A sheriff will need more time to consider whether evidence against a woman accused of wilful fireraising is admissible in court.
Rada Lace appeared at Forfar Sheriff Court and denied an indictment alleging that she set a fire at her mother’s Warddykes Avenue home in Arbroath last year, endangering the woman and a neighbour.
Lace made a statement under police caution following the incident, and solicitor Brian Bell has asked the court to disregard this due to her mental state at the time.
It is his submission that Lace was not in a fit state to understand the caution.
Sheriff Gregor Murray previously heard evidence from Lace’s mother, Anna Lacis, which described the 32-year-old’s behaviour in the days before she found her living-room curtain alight in a “fierce blaze”.

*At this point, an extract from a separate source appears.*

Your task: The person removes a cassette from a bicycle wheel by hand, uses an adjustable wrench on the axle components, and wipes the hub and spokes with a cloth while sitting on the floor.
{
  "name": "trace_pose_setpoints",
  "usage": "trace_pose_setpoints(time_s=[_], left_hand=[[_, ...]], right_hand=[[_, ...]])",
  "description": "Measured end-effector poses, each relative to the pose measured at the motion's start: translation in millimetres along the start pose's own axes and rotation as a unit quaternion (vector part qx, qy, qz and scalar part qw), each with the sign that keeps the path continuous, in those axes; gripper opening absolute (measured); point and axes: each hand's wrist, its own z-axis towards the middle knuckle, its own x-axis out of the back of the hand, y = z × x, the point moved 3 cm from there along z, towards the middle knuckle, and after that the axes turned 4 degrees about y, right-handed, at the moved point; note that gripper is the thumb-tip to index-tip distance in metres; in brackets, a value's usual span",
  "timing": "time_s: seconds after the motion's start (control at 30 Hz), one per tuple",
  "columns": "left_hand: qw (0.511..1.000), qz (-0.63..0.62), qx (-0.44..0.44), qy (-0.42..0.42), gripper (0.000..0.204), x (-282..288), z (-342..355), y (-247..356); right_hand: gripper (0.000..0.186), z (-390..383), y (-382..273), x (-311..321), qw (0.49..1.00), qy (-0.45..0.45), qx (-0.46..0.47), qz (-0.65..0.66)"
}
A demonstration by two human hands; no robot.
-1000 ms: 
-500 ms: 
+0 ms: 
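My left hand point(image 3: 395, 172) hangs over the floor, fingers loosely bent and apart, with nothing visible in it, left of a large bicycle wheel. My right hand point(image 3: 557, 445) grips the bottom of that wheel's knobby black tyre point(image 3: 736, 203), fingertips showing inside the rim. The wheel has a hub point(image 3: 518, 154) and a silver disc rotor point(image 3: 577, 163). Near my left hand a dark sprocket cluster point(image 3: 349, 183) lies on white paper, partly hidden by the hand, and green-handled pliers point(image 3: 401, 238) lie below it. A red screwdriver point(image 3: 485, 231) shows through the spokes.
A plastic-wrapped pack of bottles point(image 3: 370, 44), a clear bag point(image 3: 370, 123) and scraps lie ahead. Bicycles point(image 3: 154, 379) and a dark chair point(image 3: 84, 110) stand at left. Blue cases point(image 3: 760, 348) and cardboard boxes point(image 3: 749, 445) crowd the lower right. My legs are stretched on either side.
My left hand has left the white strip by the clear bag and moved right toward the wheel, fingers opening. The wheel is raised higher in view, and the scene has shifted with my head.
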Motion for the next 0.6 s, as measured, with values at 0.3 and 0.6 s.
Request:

The sheriff will deliver a decision on Lace’s statements ahead of a sheriff and jury trial but informed the Crown and defence he had elected to make avizandum time to consider his judgment until Wednesday.
He told Mr Bell: “The one question that remains open in my mind is your client’s understanding of the detention.
“My intention is to simply record my findings in fact, with a view to making avizandum.”
The sheriff catalogued Lace’s mental ill health since she arrived from Lithuania.
She had suffered from mental illness since at least 2008 and exhibited signs of “persecutory delusions”.
When police arrived at the address following the fire on June 2, they found her “uncommunicative but compliant, her eyes unfocused looking into the distance”.